The invention also provides a preparation method of the composition for improving the drug effect of coenzyme Q10, which comprises the following steps:
1) Preparing chitosan acetic acid solution: mixing 200-500mg chitosan with 200-400mL glacial acetic acid solution, and dissolving for standby;
2) Preparing a disperse phase: dissolving 20-60mg of coenzyme Q10, 10-30 mug of active short peptide and 1-5mg of vitamin E in the chitosan acetic acid solution in the step 1) for standby;
3) Continuous phase preparation: taking a mixture of paraffin oil and petroleum ether according to a volume ratio of 1:1 as a continuous phase for standby;
4) Emulsion crosslinking: slowly adding the disperse phase in the step 2) into the continuous phase in the step 3), mechanically stirring for 1-2h, dropwise adding 5-15% (W/V) of TPP solution after completely and uniformly mixing, and fully crosslinking for 1-2h;
5) Microsphere preparation: and after the crosslinking is finished, repeatedly cleaning the chitosan microsphere with the embedded coenzyme Q10, vitamin E and active short peptide sequentially by using petroleum ether and isopropanol, and freeze-drying the chitosan microsphere for later use.
Preferably, the active short peptide selects the amino acid sequence of any one of SEQ ID NO. 1-3.

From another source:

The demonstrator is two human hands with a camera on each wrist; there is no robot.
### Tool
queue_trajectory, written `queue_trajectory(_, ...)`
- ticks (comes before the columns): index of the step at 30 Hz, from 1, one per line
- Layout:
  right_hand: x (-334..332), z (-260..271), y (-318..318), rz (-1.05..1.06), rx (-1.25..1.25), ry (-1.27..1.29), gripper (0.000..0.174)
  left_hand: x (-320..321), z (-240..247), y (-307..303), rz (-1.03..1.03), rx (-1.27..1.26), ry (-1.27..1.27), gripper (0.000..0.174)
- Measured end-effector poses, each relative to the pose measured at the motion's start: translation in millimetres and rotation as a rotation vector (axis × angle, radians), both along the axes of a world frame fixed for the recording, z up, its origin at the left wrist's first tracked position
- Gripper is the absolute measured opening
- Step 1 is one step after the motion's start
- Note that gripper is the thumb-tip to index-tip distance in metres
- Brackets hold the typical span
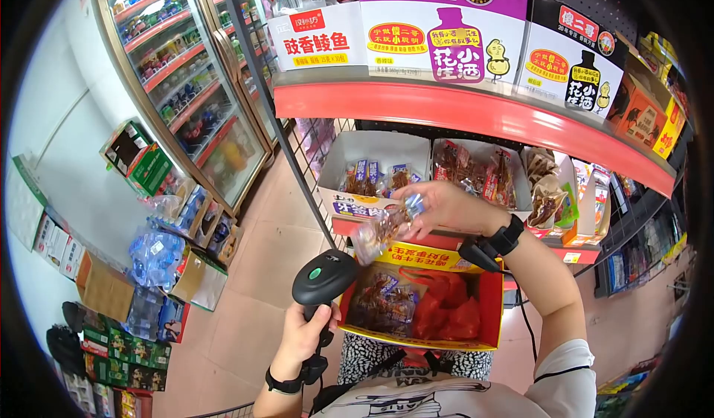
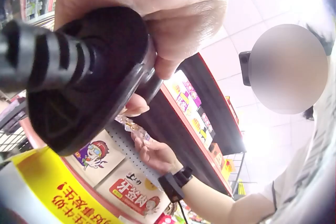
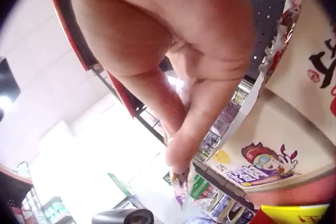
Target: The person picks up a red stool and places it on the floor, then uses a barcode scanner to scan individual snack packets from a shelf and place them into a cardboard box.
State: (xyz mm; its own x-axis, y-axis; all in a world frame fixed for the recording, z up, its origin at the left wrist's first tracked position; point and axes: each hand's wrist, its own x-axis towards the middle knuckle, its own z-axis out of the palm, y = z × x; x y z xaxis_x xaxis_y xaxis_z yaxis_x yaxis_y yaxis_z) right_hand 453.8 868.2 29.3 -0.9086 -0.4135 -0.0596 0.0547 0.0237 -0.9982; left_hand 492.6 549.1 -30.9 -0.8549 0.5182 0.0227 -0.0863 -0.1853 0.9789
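Observation:
My left hand (image 1: 303,338) grips the handle of a black handheld barcode scanner (image 1: 323,280) with a green button on top; the coiled cord shows large in the left wrist view. To its right, my right hand (image 1: 446,208) pinches small clear-wrapped snack packets (image 1: 383,232) between thumb and fingers. They hang in front of the scanner head, close over the left end of a yellow-and-red carton (image 1: 491,317). Inside that carton lie similar snack packets (image 1: 387,299) and a red plastic bag (image 1: 446,306). In the right wrist view the fingers hide most of the packets.
White display boxes (image 1: 342,161) of small snacks line the lower shelf behind my right hand. Above, a red-edged shelf (image 1: 461,113) holds larger cartons. A glass-door fridge (image 1: 186,61) stands at the left, with bottle packs (image 1: 156,254) and boxes on the floor.

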Motion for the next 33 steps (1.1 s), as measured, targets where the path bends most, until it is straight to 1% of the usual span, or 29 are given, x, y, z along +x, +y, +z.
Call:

Further preferably, the method for preparing the composition for improving the efficacy of coenzyme Q10 comprises the following steps:
1) Preparing chitosan acetic acid solution: mixing 200mg of chitosan with 200mL of glacial acetic acid solution for dissolving for standby;
2) Preparing a disperse phase: dissolving 20mg of coenzyme Q10, 10 mug of active short peptide and 1mg of vitamin E in the chitosan acetic acid solution in the step 1) for standby;
3) Continuous phase preparation: taking a mixture of paraffin oil and petroleum ether according to a volume ratio of 1:1 as a continuous phase for standby;
4) Emulsion crosslinking: slowly adding the disperse phase in the step 2) into the continuous phase in the step 3), mechanically stirring for 1h, dropwise adding 5% (W/V) of TPP solution after completely and uniformly mixing, and fully crosslinking for 1h;
5) Microsphere preparation: and after the crosslinking is finished, repeatedly cleaning the chitosan microsphere with the embedded coenzyme Q10, vitamin E and active short peptide sequentially by using petroleum ether and isopropanol, and freeze-drying the chitosan microsphere for later use.
Wherein, the active short peptide selects SEQ ID NO.1.
Further preferably, the method for preparing the composition for improving the efficacy of coenzyme Q10 comprises the following steps:
1) Preparing chitosan acetic acid solution: mixing 300mg of chitosan with 300mL of glacial acetic acid solution, and dissolving for later use;
2) Preparing a disperse phase: 40mg of coenzyme Q10, 20 mug of active short peptide and 3mg of vitamin E are taken and dissolved in the chitosan acetic acid solution in the step 1) for standby;
3) Continuous phase preparation: taking a mixture of paraffin oil and petroleum ether according to a volume ratio of 1:1 as a continuous phase for standby;
4) Emulsion crosslinking: slowly adding the disperse phase in the step 2) into the continuous phase in the step 3), mechanically stirring for 1.5h, dropwise adding 10% (W/V) of TPP solution after completely and uniformly mixing, and fully crosslinking for 1.5h;
5) Microsphere preparation: and after the crosslinking is finished, repeatedly cleaning the chitosan microsphere with the embedded coenzyme Q10, vitamin E and active short peptide sequentially by using petroleum ether and isopropanol, and freeze-drying the chitosan microsphere for later use.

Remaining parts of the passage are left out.